Hong Kong Government Cantonese Romanisation
|This article needs additional citations for verification. (March 2007)|
|Min — Min Nan|
|Min — Min Dong|
The Hong Kong Government Cantonese Romanisation (not an official name) is the more or less consistent way for romanising Cantonese proper nouns employed by the Hong Kong Government departments and many non-governmental organisations in Hong Kong. It is not known whether there are strict guidelines for the method circulating in the government, or the method has just established itself and become a common practice over time. The system has been widely used by the Hong Kong Government from the very early days of British rule, and has since gone through some changes between the two World Wars.
Since the method is not standardised, Hong Kong Education and Manpower Bureau has approved a Cantonese Pinyin system for teachers in primary and secondary schools. Besides this, the Linguistic Society of Hong Kong promotes their own Jyutping system. Both schemes are employed by the government to illustrate accurate pronunciation of Cantonese words.
This article illustrates and explains how the proper nouns in Hong Kong are transcribed and romanised, and lists the corresponding pronunciations of the spellings with respect to IPA and Jyutping.
The Hong Kong Government adopts the Eitel/Dyer-Ball system of romanisation, which is based on the spoken Cantonese language. It was first adopted in 1960 to standardise the romanisation of placenames throughout Hong Kong (the standardised placenames were published in the 1960 government publication 'A Gazetteer of Place Names in Hong Kong, Kowloon and the New Territories'. Prior to this 1960 publication, there was no standard, consistent way of romanising placenames in the territory, which, predictably, often led to confusion. Since then, the romanisation system has been extended to the names of local Chinese, which gives romanised Hong Kong Chinese names a distinctive character.
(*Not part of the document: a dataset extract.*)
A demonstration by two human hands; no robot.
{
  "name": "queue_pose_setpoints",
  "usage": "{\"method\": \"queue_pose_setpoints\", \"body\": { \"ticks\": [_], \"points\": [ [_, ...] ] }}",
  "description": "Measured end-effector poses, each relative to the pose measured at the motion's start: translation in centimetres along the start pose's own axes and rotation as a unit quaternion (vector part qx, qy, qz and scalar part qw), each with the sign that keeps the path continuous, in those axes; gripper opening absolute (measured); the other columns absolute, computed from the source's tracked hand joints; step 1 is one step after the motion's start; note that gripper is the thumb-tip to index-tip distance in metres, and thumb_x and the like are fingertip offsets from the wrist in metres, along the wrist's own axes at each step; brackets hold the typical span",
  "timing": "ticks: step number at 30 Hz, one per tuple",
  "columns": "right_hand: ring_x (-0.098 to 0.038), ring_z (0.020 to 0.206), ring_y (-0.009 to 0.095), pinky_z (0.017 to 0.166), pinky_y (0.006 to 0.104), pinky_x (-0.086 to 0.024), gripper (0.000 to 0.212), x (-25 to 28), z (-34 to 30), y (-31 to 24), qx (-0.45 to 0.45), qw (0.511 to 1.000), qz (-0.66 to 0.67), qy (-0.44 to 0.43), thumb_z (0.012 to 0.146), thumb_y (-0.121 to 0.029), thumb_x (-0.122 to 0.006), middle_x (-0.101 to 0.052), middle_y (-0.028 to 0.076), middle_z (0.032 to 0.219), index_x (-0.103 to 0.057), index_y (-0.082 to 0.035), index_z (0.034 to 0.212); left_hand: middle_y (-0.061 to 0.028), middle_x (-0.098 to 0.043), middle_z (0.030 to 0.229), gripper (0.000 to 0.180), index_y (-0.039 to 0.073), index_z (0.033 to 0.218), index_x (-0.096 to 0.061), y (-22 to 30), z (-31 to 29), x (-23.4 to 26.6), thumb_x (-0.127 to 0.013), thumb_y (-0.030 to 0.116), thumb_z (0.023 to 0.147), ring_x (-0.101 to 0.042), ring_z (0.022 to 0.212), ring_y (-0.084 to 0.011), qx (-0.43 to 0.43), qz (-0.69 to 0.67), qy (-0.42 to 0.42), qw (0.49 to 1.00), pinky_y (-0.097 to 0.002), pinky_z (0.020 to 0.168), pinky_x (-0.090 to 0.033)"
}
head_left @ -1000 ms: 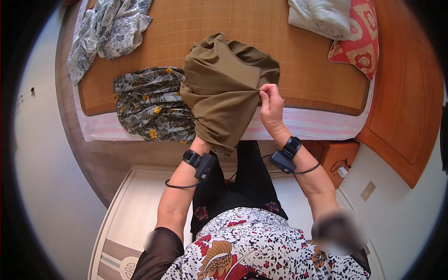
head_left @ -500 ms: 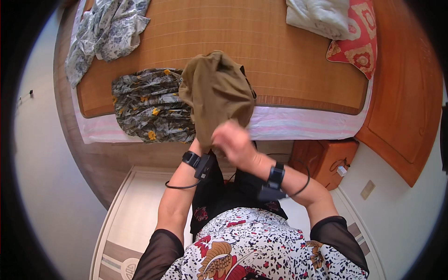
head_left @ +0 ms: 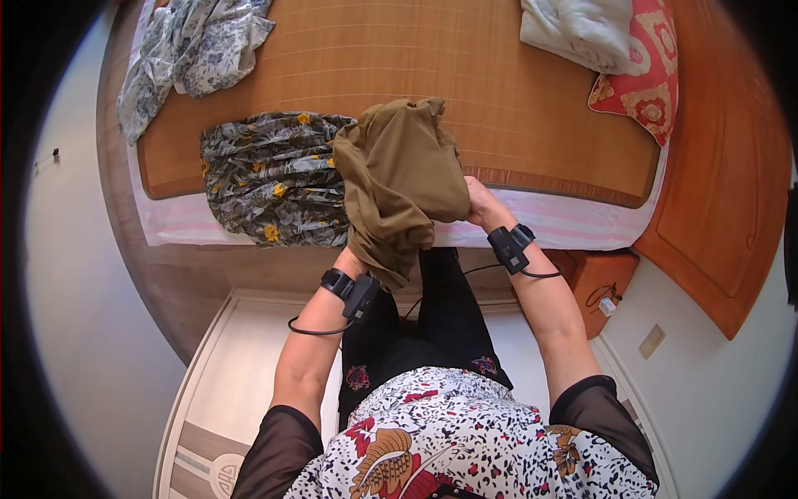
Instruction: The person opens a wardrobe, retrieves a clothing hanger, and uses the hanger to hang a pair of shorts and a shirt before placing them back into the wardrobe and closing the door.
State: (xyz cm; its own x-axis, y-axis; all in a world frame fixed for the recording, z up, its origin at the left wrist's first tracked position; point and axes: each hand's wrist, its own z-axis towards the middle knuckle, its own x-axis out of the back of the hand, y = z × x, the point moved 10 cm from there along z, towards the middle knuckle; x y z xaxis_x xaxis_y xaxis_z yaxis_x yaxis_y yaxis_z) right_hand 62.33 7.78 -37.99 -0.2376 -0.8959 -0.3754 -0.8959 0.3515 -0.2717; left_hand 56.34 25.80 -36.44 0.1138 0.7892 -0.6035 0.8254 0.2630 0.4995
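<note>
Brown garment hangs over bed mat, nightstand nearby; right fingers pinch the garment; left hand covered, fingers unclear.

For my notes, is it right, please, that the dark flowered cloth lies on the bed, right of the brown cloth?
The side is wrong: in the head view, the dark flowered cloth lies on the bed, left of the brown cloth.

Red patterned pillow, folded white blanket, wooden nightstand
</note>
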Motion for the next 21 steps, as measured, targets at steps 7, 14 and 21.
{"method": "queue_pose_setpoints", "body": {
  "ticks": [7,14,21],
  "points": [
    [-0.06,0.102,0.016,0.087,0.0305,-0.049,0.046,-2.8,-2.1,-1.5,0.002,0.985,-0.151,-0.082,0.093,-0.03,-0.059,-0.061,0.008,0.118,-0.052,-0.001,0.129,-0.0062,-0.036,0.146,0.049,0.011,0.145,-0.028,0.0,0.4,0.3,-0.04,0.03,0.101,-0.038,0.131,-0.0208,-0.017,0.175,-0.021,0.984,-0.0333,0.112,-0.03],
    [-0.058,0.082,0.012,0.069,0.0272,-0.047,0.023,-3.3,-2.7,-0.8,0.002,0.925,-0.358,-0.129,0.079,-0.001,-0.056,-0.066,0.001,0.093,-0.067,0.003,0.099,-0.008,-0.035,0.148,0.05,0.011,0.147,-0.026,-0.2,0.6,2.4,-0.037,0.032,0.102,-0.044,0.128,-0.0238,-0.117,0.226,-0.037,0.966,-0.0394,0.106,-0.039],
    [-0.066,0.082,0.037,0.071,0.0393,-0.051,0.021,-5.8,-4.5,-4.2,0.18,0.834,-0.522,0.01,0.07,0.0,-0.057,-0.061,0.029,0.086,-0.065,0.005,0.09,-0.0096,-0.042,0.143,0.045,0.011,0.139,-0.041,3.0,-3.5,12.7,-0.043,0.03,0.099,-0.046,0.126,-0.0259,-0.007,-0.104,0.262,0.959,-0.0419,0.106,-0.037]
  ]
}}
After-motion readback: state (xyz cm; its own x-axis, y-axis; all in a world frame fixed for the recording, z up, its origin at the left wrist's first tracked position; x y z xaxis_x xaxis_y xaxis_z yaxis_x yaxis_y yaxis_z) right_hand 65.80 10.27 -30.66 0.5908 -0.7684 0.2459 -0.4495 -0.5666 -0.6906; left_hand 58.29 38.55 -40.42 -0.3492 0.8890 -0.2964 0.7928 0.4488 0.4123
For place names, the type of the place in English (e.g., "Street" and "Road") are often used instead of a romanisation (which would have been "Kai" and "Lo" in the previous example), with just a handful of rare exceptions (for example, the "Fong" in "Lan Kwai Fong", which would have been a "Square" if a translation were used). "Wan" and "Bay", "Tsuen" (or "Chuen") and "Estate" (or "Village"), are, however, equally common. Some places, such as "Un Long", was later renamed as "Yuen Long" according to this standard, with the exception "Un Chau Estate" / "Un Chau Street Estate". Nonetheless, the names "Hong Kong" and "Kowloon" are not transliterated based on this system, as they were already named as such prior to the founding of the colony.
When the romanisations are spoken in an English conversation, they are pronounced in a somewhat anglicised manner. All words are consistently pronounced in tone equivalent to the Yin Ping tone or tone 1. A good everyday example is the broadcast of station names on MTR trains.
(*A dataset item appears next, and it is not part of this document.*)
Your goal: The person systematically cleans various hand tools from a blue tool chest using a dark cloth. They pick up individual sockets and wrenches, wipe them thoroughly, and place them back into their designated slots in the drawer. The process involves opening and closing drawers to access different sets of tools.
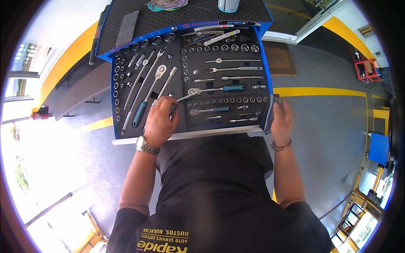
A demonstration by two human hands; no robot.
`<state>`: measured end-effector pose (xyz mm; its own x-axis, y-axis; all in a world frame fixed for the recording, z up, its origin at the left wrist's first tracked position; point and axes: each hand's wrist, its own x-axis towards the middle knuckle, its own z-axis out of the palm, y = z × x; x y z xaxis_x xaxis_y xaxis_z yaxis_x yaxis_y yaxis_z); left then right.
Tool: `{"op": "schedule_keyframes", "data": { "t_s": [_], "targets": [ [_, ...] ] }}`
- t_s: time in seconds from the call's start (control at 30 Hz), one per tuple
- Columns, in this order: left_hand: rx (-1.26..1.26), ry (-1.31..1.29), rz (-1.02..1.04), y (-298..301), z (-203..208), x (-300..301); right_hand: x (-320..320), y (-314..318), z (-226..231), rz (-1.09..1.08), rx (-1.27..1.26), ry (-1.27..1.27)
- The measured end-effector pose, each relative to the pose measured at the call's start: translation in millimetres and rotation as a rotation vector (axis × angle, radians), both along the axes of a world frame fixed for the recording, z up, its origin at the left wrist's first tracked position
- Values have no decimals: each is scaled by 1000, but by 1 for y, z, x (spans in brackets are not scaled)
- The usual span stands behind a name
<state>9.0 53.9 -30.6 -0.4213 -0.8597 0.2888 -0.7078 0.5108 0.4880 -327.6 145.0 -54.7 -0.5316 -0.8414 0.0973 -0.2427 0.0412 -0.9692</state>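
A pulled-out blue tool drawer (190, 135) lies before me, its dark foam insert (179, 55) filled with chrome sockets and wrenches. My left hand (161, 119) is over its front left part, fingers curled down; what they hold is mostly hidden. Beside the fingertips a thin silver rod (185, 97) slants toward a teal-handled ratchet (230, 88). A larger ratchet (140, 113) lies left of this hand. At the drawer's right edge my right hand (282, 122) is closed on a dark grey cloth (268, 118). A small teal-handled ratchet (215, 110) lies between the hands.
On the perforated cabinet top sit a dark phone-like slab (128, 28), a coloured rag (167, 4) and a can (228, 5). Loose tools and a pale marked strip (222, 37) fill the back right compartment. A brown mat (276, 60) lies on the floor at right.
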Motion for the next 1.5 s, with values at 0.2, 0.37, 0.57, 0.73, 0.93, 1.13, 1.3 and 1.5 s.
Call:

Some instant messaging users, having problems typing in Chinese characters, model this rule of romanisation for communication, but they use voiced instead of voiceless unaspirated consonants, such as using 'b', 'd' or 'g' where this system may have used 'p', 't' or 'k'.
It is not a fully standardised system, and many of the phonemes correspond to more than one letter combination or the other way round. All tones are omitted as are distinctions between aspirated and unaspirated stops. The distinctions between the long vowel [a] and the short vowel [ɐ] are omitted like Fat (發, [fat]) and Fat (佛, [fɐt]).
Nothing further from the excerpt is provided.